In an era of augmented reality and instant gratification happiness has become a subject of elaborate research, so much so that the number of research studies on happiness has trebled in the past several years. Ironically, while we try to understand what makes us happy, the pursuit of happiness has become less about feeling and experiencing and more about instant gratification through desensitised emojis and ‘likes’.
We document every instance on ‘Instagram’, we thrive on ‘fast food’, we travel in ‘uberGo’, we talk via instant messages and we look for meaningful relationships by swiping left and right on applications on our phones – all in the pursuit of reaching a point of true bliss, without taking a moment to breathe in the present moment just the way it is.
Seated in the back of my car, as I head home after a long workday lined up with relentless meetings, one after the other, I’m taken back to the time when my aunts would sit in the evening and have tea. A beautiful tea set would be brought out, with its accoutrements - tea-cosy of beautiful, painstaking embroidery, a silver sieve and little crocheted teacup holders. The tea was given time to distil, allowing its flavours to mingle with the water before being poured out. The accompanying thinly sliced cucumber sandwiches had a magic of their own. My aunts would call me ‘Rani’ and make me feel ever so grand, while they talked about this thing and the other, and nothing much, just gently and daintily sipping out of those wafer-thin cups. Nobody rushed to go anywhere, or spoke to each other in hurried, loud tones or even looked at the watch.
The languidness of those lovely evenings had an elegant demeanour of their own. I learnt many a life lessons from simple things like these – living in the present moment, concentrating on all the senses and being mindful of the emotions they invoke, practicing the art of listening to each other, doing small tasks with utmost dedication, and finally, the act of simply relaxing. What else is this but a form of mindfulness and meditation, the kind that those hip online gurus keep preaching about to practice?
The memory feels ancient and smacks of a bygone era now that something as effortless as slow living has become more of an art movement to be captured either through a cinematic lens in the film Call Me By Your Name or to have dedicated followers traversing half a continent away in its pursuit in a Scandinavian small village.
An average employee in Mumbai works 3,315 hours a year, the highest in the world, according to a Price and Earning 2018 Report by UBS, which gauged 77 cities across the world on various parameters including working hours. Given the hyper connected world we currently live in, it is understandable that with such long working hours and online engagements, we are left with little time to sit back and unwind, and acknowledge that a café latte to-go from the fancy place down the street may just save the day before an important client pitch.
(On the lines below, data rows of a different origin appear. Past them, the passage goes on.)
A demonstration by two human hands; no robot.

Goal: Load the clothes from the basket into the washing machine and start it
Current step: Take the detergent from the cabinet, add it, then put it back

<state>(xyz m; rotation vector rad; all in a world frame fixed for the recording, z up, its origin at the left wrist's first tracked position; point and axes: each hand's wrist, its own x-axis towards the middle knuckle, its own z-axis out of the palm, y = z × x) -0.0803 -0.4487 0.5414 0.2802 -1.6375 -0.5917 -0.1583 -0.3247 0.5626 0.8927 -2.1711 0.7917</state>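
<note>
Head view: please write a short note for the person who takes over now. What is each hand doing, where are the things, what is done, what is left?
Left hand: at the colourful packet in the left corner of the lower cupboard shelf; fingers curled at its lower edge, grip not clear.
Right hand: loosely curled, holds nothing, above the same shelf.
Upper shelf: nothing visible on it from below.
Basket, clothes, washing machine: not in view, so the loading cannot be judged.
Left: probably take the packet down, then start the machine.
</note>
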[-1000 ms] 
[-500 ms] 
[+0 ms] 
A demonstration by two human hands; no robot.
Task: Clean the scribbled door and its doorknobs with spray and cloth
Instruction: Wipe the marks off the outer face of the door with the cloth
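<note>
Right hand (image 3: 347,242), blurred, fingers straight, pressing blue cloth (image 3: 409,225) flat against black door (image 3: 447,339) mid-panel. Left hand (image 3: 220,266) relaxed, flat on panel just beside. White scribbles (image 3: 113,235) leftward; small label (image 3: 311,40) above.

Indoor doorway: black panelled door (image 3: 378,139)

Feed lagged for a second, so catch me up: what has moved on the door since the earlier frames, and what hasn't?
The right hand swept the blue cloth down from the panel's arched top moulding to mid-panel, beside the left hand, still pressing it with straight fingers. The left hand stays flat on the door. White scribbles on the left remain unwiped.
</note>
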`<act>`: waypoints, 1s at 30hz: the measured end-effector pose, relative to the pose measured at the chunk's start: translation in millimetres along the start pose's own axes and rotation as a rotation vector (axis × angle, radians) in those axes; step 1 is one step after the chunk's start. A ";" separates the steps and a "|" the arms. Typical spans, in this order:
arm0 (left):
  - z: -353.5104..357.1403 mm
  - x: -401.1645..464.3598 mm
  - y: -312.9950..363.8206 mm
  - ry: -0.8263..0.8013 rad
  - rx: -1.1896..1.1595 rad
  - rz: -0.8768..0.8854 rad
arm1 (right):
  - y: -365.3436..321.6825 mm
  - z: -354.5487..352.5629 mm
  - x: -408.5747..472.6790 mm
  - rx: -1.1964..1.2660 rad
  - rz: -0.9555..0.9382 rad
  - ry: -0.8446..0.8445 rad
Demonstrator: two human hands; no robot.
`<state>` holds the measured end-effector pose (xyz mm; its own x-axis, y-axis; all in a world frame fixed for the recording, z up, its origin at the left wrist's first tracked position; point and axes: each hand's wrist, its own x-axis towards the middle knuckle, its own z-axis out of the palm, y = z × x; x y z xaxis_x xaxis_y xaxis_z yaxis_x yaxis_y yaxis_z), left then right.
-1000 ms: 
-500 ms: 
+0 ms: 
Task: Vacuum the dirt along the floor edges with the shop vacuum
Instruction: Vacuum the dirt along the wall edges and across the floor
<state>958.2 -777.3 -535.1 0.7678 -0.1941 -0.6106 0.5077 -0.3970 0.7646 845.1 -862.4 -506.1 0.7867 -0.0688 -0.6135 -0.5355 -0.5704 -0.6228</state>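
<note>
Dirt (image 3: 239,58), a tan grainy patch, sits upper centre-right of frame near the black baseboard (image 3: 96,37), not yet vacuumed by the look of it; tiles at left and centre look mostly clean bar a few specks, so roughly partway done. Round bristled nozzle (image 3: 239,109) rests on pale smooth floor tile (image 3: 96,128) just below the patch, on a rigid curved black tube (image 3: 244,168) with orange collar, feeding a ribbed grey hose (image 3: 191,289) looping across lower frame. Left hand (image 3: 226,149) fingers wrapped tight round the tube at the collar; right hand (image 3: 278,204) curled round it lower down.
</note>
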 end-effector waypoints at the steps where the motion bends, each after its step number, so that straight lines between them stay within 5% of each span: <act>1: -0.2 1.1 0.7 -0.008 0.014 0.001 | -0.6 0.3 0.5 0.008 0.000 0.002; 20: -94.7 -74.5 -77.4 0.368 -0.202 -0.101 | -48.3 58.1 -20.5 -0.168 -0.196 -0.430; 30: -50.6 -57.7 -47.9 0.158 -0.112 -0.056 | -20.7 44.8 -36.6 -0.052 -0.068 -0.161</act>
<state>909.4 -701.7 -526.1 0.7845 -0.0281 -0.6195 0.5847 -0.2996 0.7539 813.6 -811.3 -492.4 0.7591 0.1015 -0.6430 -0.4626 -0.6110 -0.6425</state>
So, while I understand it is impossible to go back to the days of graceful and fluid living, we can at least begin by being mindful of our everyday lives and finding beauty even in the most mundane tasks of our days. Like dedicating some time to cook once in a while and allowing the flavourful aroma to engulf your nostrils. Or slowing down and taking in the view of the sunset from our windows, instead of yanking the phone out of our pocket to capture it in a frame. Or simply pausing in our walk to notice the little green shoot valiantly trying to grow out of the crack in the footpath. It is only when we stop to smell the roses that we discover the garden that lies beyond.
Many artists have spent their lives trying to capture the beauty within the mundane, the little beam of joy in the quotidian-ness of life - in their poems about dust motes and nails and in still life photography of a bowl of fruits, in stories like Malgudi Days and in paintings of the Pearl in her ear. If we could just learn to look for and find more reasons to be grateful for the simple moments of today, and more chances to praise the beauty of slow living, I can assure you, finding happiness will not seem like such a tedious job then.